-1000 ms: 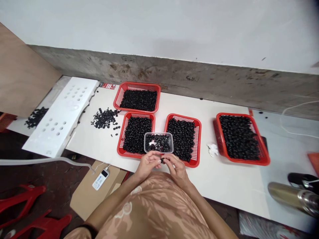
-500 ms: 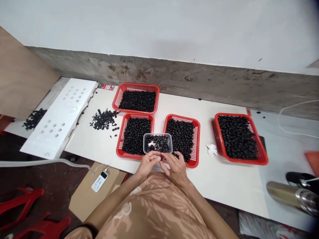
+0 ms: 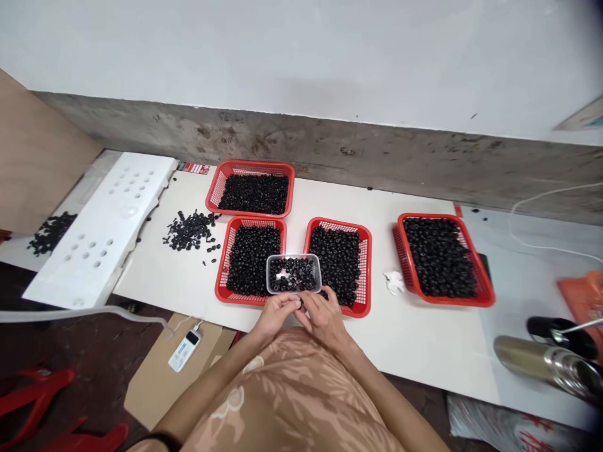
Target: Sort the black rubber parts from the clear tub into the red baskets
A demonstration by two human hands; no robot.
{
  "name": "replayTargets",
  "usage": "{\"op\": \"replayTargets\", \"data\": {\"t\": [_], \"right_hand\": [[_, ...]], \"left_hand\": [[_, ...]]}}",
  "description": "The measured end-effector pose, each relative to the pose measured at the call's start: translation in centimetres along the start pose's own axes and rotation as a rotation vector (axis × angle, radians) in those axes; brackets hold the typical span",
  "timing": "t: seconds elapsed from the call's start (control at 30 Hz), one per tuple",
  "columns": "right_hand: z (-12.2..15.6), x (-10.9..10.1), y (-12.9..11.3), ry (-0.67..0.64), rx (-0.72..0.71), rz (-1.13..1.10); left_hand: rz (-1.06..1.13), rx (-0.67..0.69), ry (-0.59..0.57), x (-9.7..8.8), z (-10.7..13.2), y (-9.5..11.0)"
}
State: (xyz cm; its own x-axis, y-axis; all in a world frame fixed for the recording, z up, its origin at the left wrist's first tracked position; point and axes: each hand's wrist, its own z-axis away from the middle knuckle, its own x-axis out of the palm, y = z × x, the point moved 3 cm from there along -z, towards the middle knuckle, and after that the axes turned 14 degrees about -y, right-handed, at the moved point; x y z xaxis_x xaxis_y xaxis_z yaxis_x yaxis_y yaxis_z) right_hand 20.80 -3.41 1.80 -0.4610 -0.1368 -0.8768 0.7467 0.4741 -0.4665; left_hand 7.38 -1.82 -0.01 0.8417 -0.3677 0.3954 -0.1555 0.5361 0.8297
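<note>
My left hand [image 3: 277, 314] and my right hand [image 3: 321, 316] meet at the near edge of a clear plastic container [image 3: 269, 276], their fingertips pinched together. Between them is a small black part [image 3: 300, 304], mostly covered by the fingers. Small black pieces lie in the container, which straddles two red baskets. The left basket [image 3: 220, 285] and the right basket [image 3: 366, 270] are filled with small black ring-like parts. My right fingers reach close to the right basket's near corner.
Another red basket [image 3: 291, 188] of finer black pieces stands behind. A loose black pile [image 3: 191, 231] lies left of it, near a white perforated board [image 3: 101, 232]. At right are a fuller red basket [image 3: 487, 295], a crumpled white scrap [image 3: 394, 282] and a metal flask [image 3: 522, 358].
My fingers have drawn closer together around the small black part, hiding more of it. The whole view has shifted slightly, moving the table's contents a little left.
</note>
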Motion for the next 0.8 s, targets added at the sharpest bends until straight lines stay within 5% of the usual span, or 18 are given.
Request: {"op": "replayTargets", "data": {"t": [0.17,0.4,0.8], "right_hand": [[0.2,0.5,0.3,-0.006,-0.040,0.032],[0.1,1.0,0.5,-0.149,-0.188,-0.022],[1.4,1.7,0.4,-0.015,-0.200,-0.018]], "left_hand": [[-0.053,-0.038,-0.128,0.0,0.2,-0.3],[-0.233,-0.046,-0.135,-0.3,0.8,-0.3],[-0.148,-0.099,-0.228,0.1,0.7,-0.7]]}}
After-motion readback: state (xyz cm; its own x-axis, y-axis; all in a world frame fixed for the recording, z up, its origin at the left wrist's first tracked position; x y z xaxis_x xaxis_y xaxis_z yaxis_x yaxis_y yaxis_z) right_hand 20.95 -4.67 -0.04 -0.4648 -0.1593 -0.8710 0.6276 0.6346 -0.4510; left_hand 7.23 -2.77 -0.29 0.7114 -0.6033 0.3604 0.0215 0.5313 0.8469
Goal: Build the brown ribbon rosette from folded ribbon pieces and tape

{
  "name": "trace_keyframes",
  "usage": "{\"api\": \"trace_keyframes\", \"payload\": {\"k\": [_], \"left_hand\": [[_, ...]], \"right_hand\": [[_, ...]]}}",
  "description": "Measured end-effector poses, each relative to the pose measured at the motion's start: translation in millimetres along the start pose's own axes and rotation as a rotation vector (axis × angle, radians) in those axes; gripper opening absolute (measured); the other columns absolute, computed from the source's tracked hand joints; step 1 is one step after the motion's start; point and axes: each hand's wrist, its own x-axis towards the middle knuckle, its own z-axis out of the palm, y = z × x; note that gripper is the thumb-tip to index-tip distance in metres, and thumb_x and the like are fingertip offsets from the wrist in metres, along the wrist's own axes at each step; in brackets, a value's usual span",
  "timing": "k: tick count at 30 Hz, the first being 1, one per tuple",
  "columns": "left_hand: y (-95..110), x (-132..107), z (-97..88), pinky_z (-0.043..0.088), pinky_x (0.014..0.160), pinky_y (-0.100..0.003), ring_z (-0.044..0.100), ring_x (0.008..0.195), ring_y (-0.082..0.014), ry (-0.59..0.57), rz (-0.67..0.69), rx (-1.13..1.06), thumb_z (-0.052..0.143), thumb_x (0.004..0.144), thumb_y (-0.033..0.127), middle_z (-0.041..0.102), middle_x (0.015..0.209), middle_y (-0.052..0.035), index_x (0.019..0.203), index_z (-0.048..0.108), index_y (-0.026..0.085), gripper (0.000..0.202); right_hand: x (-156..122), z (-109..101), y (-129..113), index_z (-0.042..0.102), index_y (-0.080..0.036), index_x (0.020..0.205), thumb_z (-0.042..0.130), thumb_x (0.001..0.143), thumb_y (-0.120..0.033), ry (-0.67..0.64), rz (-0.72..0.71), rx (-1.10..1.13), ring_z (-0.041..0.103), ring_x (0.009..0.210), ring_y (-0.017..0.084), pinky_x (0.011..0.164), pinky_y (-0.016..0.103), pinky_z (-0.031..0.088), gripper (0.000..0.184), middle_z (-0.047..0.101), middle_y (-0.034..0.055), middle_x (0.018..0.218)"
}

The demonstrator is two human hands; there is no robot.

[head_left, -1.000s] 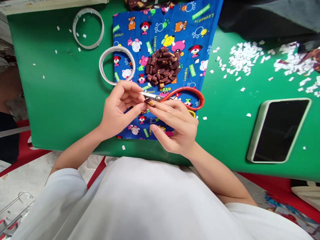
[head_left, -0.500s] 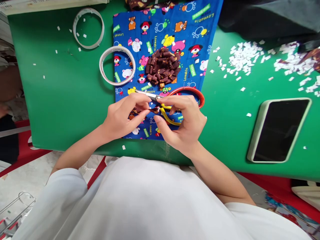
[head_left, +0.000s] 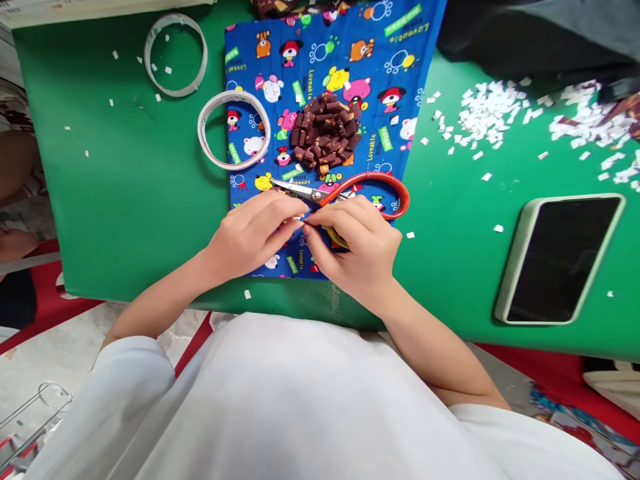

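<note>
My left hand and my right hand meet fingertip to fingertip over the near end of a blue cartoon-print cloth. Both pinch a small piece between them, too hidden by the fingers to name. Scissors with a red and a yellow handle loop lie on the cloth just beyond my fingers, blades pointing left. Farther back on the cloth sits a pile of small dark brown folded pieces.
Two tape rolls lie left of the pile on the green table. A phone lies face up at the right. White paper scraps are heaped at the back right. A dark cloth covers the far right corner.
Both hands have dropped lower toward the cloth and closed tightly together. The brown piece seen between the fingertips earlier is now hidden.
</note>
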Motion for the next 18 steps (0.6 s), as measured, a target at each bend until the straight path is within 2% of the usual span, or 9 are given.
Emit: {"api": "trace_keyframes", "payload": {"k": [3,6,10,13,18], "left_hand": [[2,2,-2.8,0.057,0.08,-0.027,0.066,0.091,-0.0123,0.078,-0.077,-0.076,0.06,0.091,0.022,0.067,0.096,-0.0005,0.097,0.06,0.022,0.006],[5,2,-2.0,0.056,0.076,-0.027,0.065,0.086,-0.0117,0.127,-0.165,-0.178,0.063,0.09,0.027,0.068,0.093,0.0005,0.09,0.064,0.024,0.003],[9,1,2.6,0.055,0.066,-0.023,0.065,0.074,-0.0101,0.095,-0.286,-0.33,0.064,0.089,0.028,0.07,0.082,0.0004,0.085,0.066,0.022,0.007],[11,0,4.2,0.053,0.062,-0.02,0.065,0.07,-0.009,0.06,-0.381,-0.361,0.065,0.087,0.027,0.071,0.08,-0.0003,0.083,0.069,0.02,0.01],[11,0,3.3,0.052,0.067,-0.019,0.065,0.073,-0.0089,0.013,-0.416,-0.313,0.063,0.087,0.025,0.073,0.081,-0.0009,0.084,0.072,0.019,0.011]], "right_hand": [[2,-4,-3,0.061,-0.021,0.079,0.062,0.084,-0.013,-0.007,0.09,0.072,0.059,0.063,0.013,0.059,0.028,0.047,0.009,0.067,0.0008,0.07],[3,-6,-6,0.062,-0.021,0.078,0.062,0.084,-0.016,-0.018,0.211,0.143,0.056,0.056,0.011,0.053,0.026,0.045,0.009,0.064,-0.0013,0.064],[0,-4,-8,0.063,-0.022,0.078,0.062,0.084,-0.021,-0.003,0.339,0.25,0.058,0.057,0.012,0.05,0.025,0.047,0.007,0.062,-0.0012,0.063],[-2,-2,-8,0.063,-0.022,0.078,0.061,0.085,-0.024,-0.012,0.392,0.274,0.059,0.058,0.013,0.051,0.026,0.049,0.007,0.063,-0.0008,0.064],[-2,-3,-9,0.066,-0.021,0.082,0.06,0.086,-0.023,-0.035,0.399,0.272,0.061,0.06,0.012,0.054,0.025,0.051,0.007,0.065,-0.0002,0.066]]}}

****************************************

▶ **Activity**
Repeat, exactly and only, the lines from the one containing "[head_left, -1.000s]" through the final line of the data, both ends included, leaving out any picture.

▶ **Written answer**
[head_left, -1.000s] 
[head_left, -0.500s] 
[head_left, +0.000s] 

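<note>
My left hand and my right hand meet fingertip to fingertip over the near end of a blue cartoon-print cloth. Both pinch a small piece between them, too hidden by the fingers to name. Scissors with a red and a yellow handle loop lie on the cloth just beyond my fingers, blades pointing left. Farther back on the cloth sits a pile of small dark brown folded pieces.
Two tape rolls lie left of the pile on the green table. A phone lies face up at the right. White paper scraps are heaped at the back right. A dark cloth covers the far right corner.
Both hands have dropped lower toward the cloth and closed tightly together. The brown piece seen between the fingertips earlier is now hidden.
</note>
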Motion for the next 18 steps (0.6 s), as measured, a target at each bend until the straight path is within 2% of the usual span, or 9 are given.
Emit: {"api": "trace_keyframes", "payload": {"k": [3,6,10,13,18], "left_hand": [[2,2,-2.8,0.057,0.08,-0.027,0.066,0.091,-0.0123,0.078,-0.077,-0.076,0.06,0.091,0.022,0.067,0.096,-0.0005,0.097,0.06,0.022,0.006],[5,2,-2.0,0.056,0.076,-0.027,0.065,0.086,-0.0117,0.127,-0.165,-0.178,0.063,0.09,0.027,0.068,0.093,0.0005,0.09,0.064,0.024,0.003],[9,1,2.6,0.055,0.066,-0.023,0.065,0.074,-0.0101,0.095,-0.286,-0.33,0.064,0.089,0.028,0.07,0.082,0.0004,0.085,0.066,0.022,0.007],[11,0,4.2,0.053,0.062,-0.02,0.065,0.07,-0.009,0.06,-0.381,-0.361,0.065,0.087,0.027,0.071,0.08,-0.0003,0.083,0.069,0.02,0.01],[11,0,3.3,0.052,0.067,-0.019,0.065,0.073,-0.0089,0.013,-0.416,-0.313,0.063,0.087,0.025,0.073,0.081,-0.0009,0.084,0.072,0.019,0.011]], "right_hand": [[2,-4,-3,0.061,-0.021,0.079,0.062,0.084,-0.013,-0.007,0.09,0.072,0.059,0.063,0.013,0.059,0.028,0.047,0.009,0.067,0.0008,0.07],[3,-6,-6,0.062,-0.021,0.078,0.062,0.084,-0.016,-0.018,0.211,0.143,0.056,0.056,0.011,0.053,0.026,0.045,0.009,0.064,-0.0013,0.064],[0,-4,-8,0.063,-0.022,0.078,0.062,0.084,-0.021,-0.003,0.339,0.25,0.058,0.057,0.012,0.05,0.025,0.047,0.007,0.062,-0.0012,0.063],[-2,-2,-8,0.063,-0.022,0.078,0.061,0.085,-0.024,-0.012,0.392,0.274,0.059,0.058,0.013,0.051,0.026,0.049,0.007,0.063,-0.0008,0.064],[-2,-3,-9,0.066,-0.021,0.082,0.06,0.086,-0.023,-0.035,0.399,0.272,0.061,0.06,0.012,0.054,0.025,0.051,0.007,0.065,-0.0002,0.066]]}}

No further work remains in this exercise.